Damn. That hit me like a ton of bricks. It was so obvious but I hadn't seen it at all. And it completely wraps up exactly how this person thinks. He approaches every situation from the perspective of his own righteousness.
I don't know how I didn't see it before. But more importantly, I can't figure out how to use this new perspective on this individual to change how I supervise him. How do you get someone to compromise, when they consider themselves to be absolutely right in their convictions, without risking appearing to them to be lacking in any convictions of your own?

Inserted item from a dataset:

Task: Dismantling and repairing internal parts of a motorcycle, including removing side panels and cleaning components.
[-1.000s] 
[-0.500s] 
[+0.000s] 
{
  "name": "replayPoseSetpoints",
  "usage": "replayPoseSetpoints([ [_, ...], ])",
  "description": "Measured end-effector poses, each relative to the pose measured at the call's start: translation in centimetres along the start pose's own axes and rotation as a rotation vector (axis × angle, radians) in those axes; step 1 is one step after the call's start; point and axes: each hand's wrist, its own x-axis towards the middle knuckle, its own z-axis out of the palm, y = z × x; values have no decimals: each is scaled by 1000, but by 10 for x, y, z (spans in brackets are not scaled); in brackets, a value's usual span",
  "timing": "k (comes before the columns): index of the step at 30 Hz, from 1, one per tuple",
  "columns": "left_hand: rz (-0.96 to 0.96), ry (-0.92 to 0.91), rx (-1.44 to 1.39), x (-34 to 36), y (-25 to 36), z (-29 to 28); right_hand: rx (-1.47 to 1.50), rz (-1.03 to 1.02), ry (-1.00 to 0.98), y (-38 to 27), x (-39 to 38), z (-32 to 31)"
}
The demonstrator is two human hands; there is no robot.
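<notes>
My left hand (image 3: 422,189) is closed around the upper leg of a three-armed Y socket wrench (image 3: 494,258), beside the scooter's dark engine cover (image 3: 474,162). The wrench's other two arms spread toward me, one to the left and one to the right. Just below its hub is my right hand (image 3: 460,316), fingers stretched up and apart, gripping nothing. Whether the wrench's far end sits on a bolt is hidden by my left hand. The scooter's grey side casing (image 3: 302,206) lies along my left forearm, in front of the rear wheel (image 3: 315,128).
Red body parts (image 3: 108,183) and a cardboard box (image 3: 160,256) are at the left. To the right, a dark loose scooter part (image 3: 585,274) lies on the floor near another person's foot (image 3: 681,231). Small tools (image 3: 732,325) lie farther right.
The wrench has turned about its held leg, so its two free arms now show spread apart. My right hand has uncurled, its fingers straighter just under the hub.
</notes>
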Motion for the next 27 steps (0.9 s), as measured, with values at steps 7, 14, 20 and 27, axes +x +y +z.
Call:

Anyone want to help me with that?
I've worked with a ton of people like this. You ask them to pick their battles but, to them, everything is the end all be all battle worth fighting for. They say it's all about convictions but that tends to be because they don't understand strategy (or teamwork, but more on that in a sec).
ReplyDeleteOn strategy, I'll bring up chess: Sometimes you have to sacrifice your queen to help the king. I tell them it may seem counter-intuitive to not take every piece on the board, but as any grand master will tell you: that's no way to win the game.
Then I give that person a new mission. They have all this passion, which is great, so I just try to direct it towards something constructive. Like doing what they can (reading books, watching movies, whatever) so that they can become the team's point person on strategy. In effect, I try to take their weakness and turn it into a strength.
On teamwork, what's worked for me in the past is to tell them you respect their passion and convictions, but we are a battalion. We fight these battles together. So take a breath, try to see the big picture, then collaborate with the rest of your team to form a strategy.
Then I ask them to remember that no one wants to be anywhere near the guy who runs into minefields shouting, "It's a good day to die!" A better quote might be, "A hero would die for his country but he'd much rather live for it." (West Wing, of course) It's just perfectly sums up the idea that you can be passionate while also being smart.
I don't know if any of this will be helpful, but at least it's long.
From a strategic standpoint, the willingness to die on a hill is flawed. "Live to fight another day" is the way I prefer to think of things. Your strategic view can be and usually is different from hill to hill. Retreat is not always losing - it's strategic and gives the opponent the opportunity to screw up - and you the opportunity to take advantage of that mistake.
ReplyDeleteThe question is, is this person choosing to die on his hill, or are you choosing your own hill. Maybe an option might be to fall back, take another strategic view and see what their move is.
I've also seen that righteousness often is a mechanism for covering up fear or insecurity. That's not a position of strength.. Perhaps there's a way you can help shore up their position and convince them that viewing others' hills would help the entire team win.
Just some thoughts....
Thanks to both of you for the insight. Good points. Good points.